Instructions to follow =>
From the listing below, pull out the lines that hold "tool".

Provided material =>
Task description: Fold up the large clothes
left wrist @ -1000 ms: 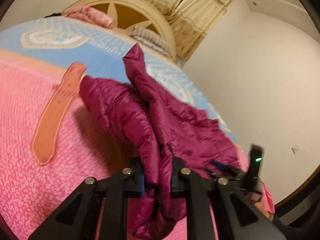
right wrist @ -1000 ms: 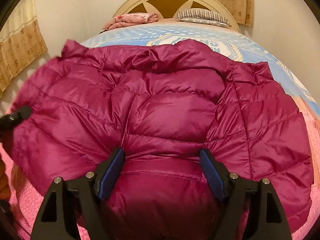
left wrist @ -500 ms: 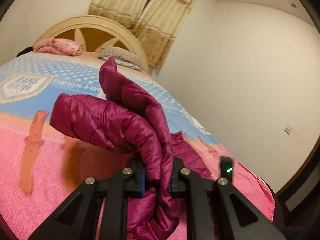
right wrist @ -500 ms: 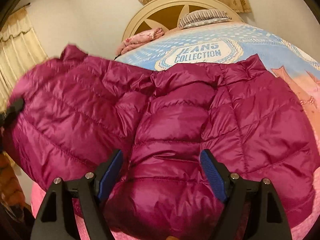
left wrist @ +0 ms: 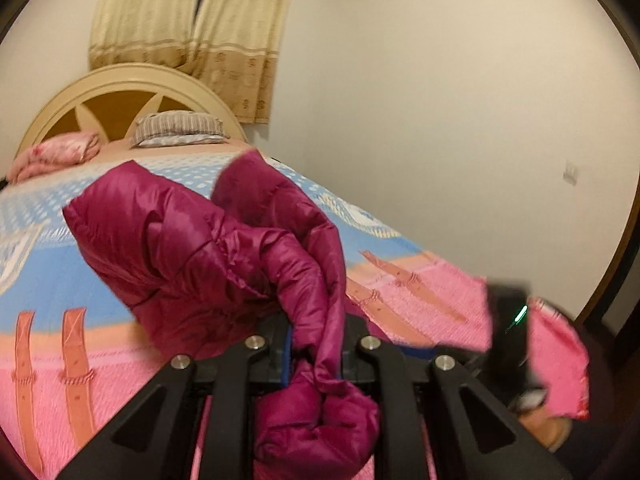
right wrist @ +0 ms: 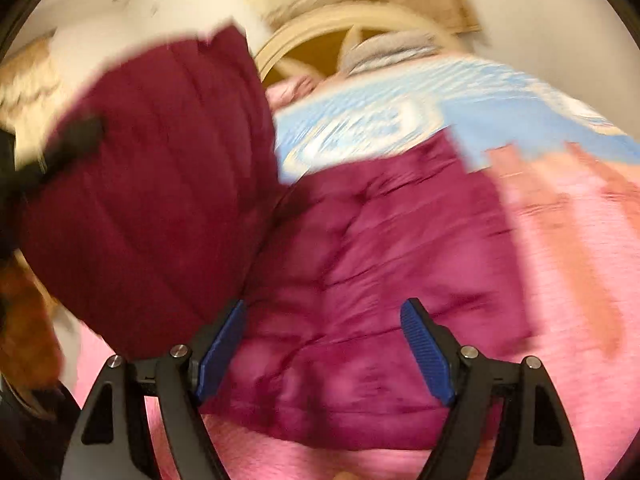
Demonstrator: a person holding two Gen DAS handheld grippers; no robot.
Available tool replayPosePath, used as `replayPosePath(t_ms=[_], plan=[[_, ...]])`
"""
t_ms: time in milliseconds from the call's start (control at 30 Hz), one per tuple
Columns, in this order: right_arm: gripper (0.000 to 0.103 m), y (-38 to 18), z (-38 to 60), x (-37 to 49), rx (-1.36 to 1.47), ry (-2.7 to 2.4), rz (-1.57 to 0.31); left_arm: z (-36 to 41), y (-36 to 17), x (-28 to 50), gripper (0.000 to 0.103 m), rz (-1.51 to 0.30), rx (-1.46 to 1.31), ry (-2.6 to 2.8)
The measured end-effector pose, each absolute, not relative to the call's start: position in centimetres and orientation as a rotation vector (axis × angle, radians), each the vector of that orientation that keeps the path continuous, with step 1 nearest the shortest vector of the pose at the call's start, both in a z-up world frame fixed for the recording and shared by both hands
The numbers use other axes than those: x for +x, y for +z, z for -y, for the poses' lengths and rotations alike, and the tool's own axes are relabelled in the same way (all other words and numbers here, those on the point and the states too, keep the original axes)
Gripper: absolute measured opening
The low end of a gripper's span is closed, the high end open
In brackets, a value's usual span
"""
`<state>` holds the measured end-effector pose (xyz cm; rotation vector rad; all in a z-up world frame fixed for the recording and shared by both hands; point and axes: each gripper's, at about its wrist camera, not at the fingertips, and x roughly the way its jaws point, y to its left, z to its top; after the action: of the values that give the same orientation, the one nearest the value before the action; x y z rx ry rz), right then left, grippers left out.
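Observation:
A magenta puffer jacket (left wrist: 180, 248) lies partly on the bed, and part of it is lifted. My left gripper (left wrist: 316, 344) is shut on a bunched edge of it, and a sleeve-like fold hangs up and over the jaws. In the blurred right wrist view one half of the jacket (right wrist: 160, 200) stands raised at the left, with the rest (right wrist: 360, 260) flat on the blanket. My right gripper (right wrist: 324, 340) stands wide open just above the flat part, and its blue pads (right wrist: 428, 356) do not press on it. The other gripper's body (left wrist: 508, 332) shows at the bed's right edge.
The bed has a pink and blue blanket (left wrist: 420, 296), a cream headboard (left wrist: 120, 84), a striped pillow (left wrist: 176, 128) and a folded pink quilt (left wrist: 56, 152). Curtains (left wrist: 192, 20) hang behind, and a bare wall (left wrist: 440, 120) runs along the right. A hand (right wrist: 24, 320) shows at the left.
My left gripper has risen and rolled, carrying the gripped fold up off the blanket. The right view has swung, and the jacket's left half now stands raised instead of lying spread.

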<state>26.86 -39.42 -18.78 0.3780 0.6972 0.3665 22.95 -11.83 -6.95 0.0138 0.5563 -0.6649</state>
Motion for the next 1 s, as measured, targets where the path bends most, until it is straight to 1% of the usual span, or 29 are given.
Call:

Answer to this exercise =>
Available tool replayPosePath, used as `replayPosePath(t_ms=[_], plan=[[_, ...]])`
The numbers use other axes than those: x for +x, y for +z, z for -y, for the poses' lengths and rotations alike, and the tool's own axes are relabelled in the same way (all other words and numbers here, those on the point and the states too, keep the original axes)

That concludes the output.